Interesting: the function is unchanged when x is large, but then asymptotes to different values for small x.

This brings us to another useful property of log plots. They highlight limiting behavior of a function. In the above case for $y = a + x^2$, when $x^2<<a$, then $y\approx a$, but when $x^2>>a, y\approx x^2$. We can then easily sketch any function by connecting the limiting behaviors.

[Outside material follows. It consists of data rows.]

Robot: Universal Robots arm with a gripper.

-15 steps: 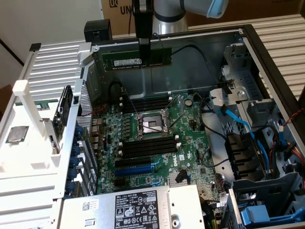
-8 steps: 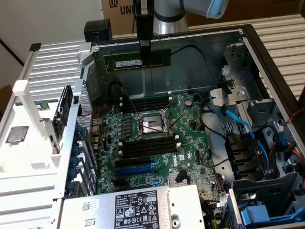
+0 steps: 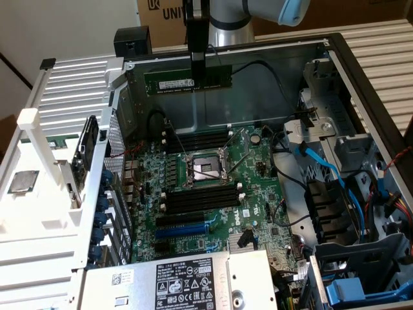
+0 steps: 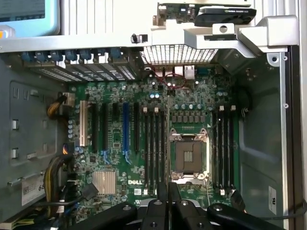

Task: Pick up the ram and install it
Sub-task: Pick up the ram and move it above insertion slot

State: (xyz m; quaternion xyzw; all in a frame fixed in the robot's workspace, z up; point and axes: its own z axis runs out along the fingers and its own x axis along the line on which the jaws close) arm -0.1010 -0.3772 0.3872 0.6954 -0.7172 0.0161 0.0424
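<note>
Ram [image 3: 174,82]: dark green-black stick with a pale label strip, held level and edge-down in the air over the far part of the open computer case [image 3: 335,58], clear of the board beneath.

Exterior view. Gripper [image 3: 197,64]: hangs straight down, its fingers clamped on the ram's upper edge, a little toward the exterior view's right of the stick's middle. Motherboard [image 3: 258,194]: green, lying flat in the case floor. CPU socket [image 3: 205,169]: near the board's middle, between two banks of black memory slots [image 3: 197,197] with white end clips. Blue slot [image 3: 187,229]: on the near side of the nearer bank. Power supply [image 3: 187,281]: grey box with a label, at the near edge.

Wrist view. Gripper [image 4: 168,191]: two dark fingers pressed close together, pointing at the motherboard [image 4: 110,143]. CPU socket [image 4: 188,158]: just beside the fingertips. Memory slots [image 4: 156,143]: run on both sides of the socket. Blue slot [image 4: 125,129]: beyond them, among black slots.
</note>
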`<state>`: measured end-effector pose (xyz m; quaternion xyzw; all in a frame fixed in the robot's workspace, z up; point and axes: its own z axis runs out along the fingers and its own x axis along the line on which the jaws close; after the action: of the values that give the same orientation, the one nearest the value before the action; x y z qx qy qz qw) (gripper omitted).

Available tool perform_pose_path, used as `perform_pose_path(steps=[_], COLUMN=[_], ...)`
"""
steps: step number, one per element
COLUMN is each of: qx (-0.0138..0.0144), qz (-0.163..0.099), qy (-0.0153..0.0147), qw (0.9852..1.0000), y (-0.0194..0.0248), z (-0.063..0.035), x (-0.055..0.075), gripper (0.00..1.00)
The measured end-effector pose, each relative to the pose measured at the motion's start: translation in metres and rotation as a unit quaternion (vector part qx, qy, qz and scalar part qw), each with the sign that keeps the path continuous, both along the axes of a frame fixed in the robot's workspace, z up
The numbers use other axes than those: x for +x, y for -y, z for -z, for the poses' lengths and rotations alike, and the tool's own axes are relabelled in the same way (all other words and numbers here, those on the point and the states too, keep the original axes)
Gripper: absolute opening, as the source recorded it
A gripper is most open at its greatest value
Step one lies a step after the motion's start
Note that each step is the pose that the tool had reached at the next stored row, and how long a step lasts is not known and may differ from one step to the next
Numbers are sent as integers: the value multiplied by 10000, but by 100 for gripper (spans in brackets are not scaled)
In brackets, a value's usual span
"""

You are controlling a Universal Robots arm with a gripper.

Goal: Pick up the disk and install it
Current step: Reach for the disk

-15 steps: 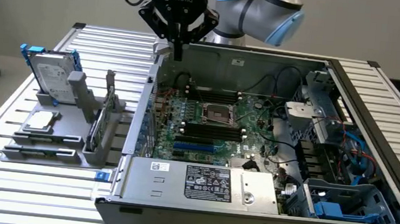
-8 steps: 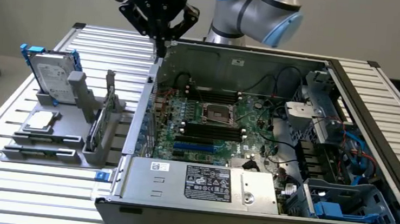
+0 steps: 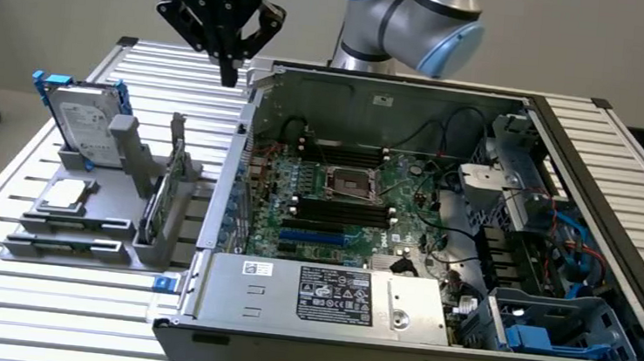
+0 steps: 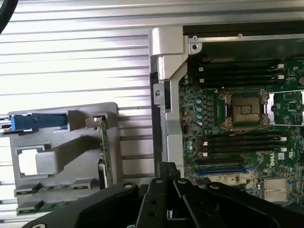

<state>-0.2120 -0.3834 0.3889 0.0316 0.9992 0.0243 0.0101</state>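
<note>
we find the disk (image 3: 79,122) standing on edge, toward the exterior view's left of the closed, empty gripper (image 3: 230,73).

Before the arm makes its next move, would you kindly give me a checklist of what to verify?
1. Silver rectangular hard drive with blue plastic frame upright in the grey plastic holder: ok.
2. Black gripper ready to grasp: not ok, jaws shut and empty.
3. Gripper over the hard drive: not ok, it hangs to the exterior view's right of it, by the case corner.
4. Grey metal computer case uncovered: ok.
5. Blue plastic bay free for the hard drive: cannot tell.
</note>
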Motion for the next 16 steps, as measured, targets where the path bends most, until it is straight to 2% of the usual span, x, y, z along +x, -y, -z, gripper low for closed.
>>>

Let’s try plotting the function $y = x + x^4$. When $x <1 , x >> x^4$, so $y \approx x$. But for $x>1$, $x <<x^4$ so that $y\approx x^4$. To sketch this function on a log-log plot, start by sketching the two lines for $y = x$ and $y = x^4$ (check out the blue and red lines on the plot below). Now to sketch the overall function, you just need to connect the limiting behavior (yellow line). Notice that the two lines approximate the original function very well, except for a small region around the ‘corner’ where they meet. If you're sketching this function by hand, it's ok to approximate what's going on in the corner region, as long as you have the right limiting behavior. These plots were made with the following MATLAB code:
x = 10.^(-1:.01:2);

figure(4);clf
loglog(x,x,x,x.^4,x ,x+x.^4)
grid on
legend({'y = x','y = x^4','y = x + x^4'},'FontSize',14,'Location','NW')


## Summary

Hopefully this page has refreshed your memory on logarithms and log scales. If you'd like more practice I would recommend firing up MATLAB and plotting a variety of functions on both log and linear scales. Although they can be counterintuitive at first, with practice they will actually become useful tools in your data visualization arsenal.

A few key takeaways:

• Log plots are useful when you want to emphasize the limiting behavior of functions, or compare several functions over a large range of values
• Power laws are linear on a log scale, with a slope equal to their exponent
• Multiplying a function by a constant looks like adding a constant offset on a log-log plot
• To plot a function with multiple powers of x, first plot the limiting behavior, then approximate the connecting regions.